Disease classification based on machine learning has become a crucial research topic in the fields of genetics and molecular biology. Generally, disease classification involves a supervised learning style; i.e., it requires a large number of labelled samples to achieve good classification performance. However, in the majority of the cases, labelled samples are hard to obtain, so the amount of training data are limited. However, many unclassified (unlabelled) sequences have been deposited in public databases, which may help the training procedure. This method is called semi-supervised learning and is very useful in many applications. Self-training can be implemented using high- to low-confidence samples to prevent noisy samples from affecting the robustness of semi-supervised learning in the training process. The deep forest method with the hyperparameter settings used in this paper can achieve excellent performance. Therefore, in this work, we propose a novel combined deep learning model and semi-supervised learning with self-training approach to improve the performance in disease classification, which utilizes unlabelled samples to update a mechanism designed to increase the number of high-confidence pseudo-labelled samples. The experimental results show that our proposed model can achieve good performance in disease classification and disease-causing gene identification.

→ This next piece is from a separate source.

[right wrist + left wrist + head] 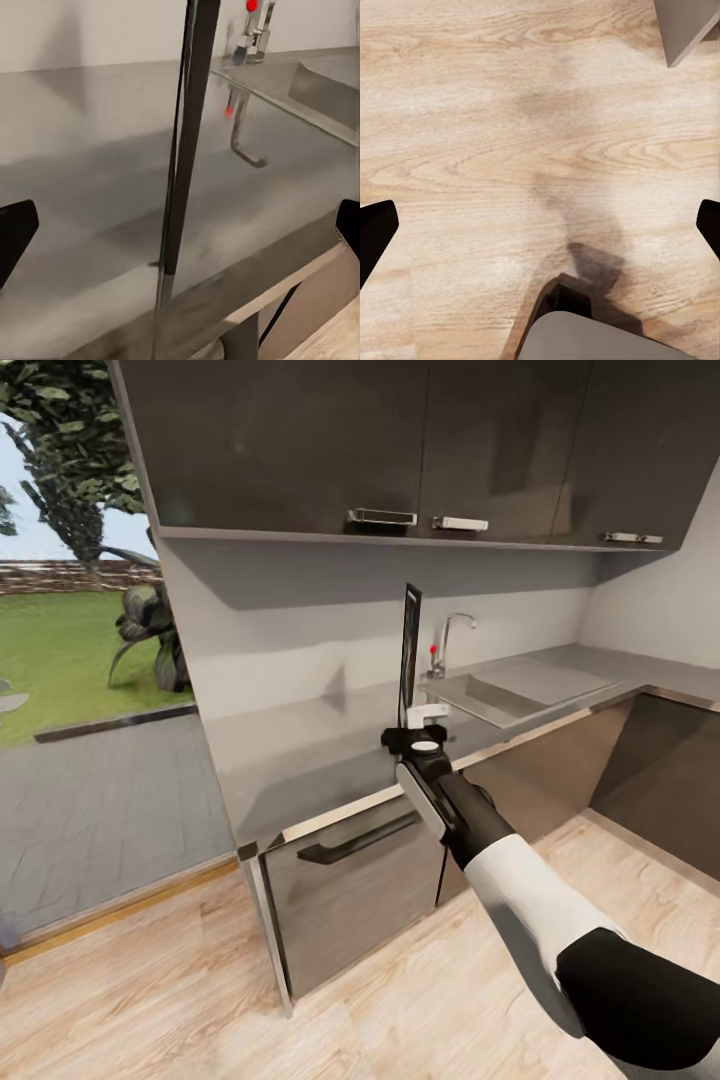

基于机器学习的疾病分类已成为遗传学和分子生物学领域的一个关键研究课题。一般来说,疾病分类涉及一种监督学习方式;也就是说,它需要大量带标签的样本才能获得良好的分类性能。然而,在大多数情况下,带标签的样本很难获得,因此训练数据的数量有限。然而,许多未分类(未标记)的序列已存入公共数据库,这可能有助于训练过程。这种方法称为半监督学习,在许多应用中非常有用。自训练可以通过使用高置信度到低置信度的样本实现,以防止噪声样本在训练过程中影响半监督学习的稳健性。本文中使用的具有超参数设置的深度森林方法可以实现优异的性能。因此,在这项工作中,我们提出了一种新颖的深度学习模型与半监督学习相结合的自训练方法,以提高疾病分类的性能,该方法利用未标记样本更新一种机制,旨在增加高置信度伪标记样本的数量。实验结果表明,我们提出的模型在疾病分类和致病基因识别方面可以取得良好的性能。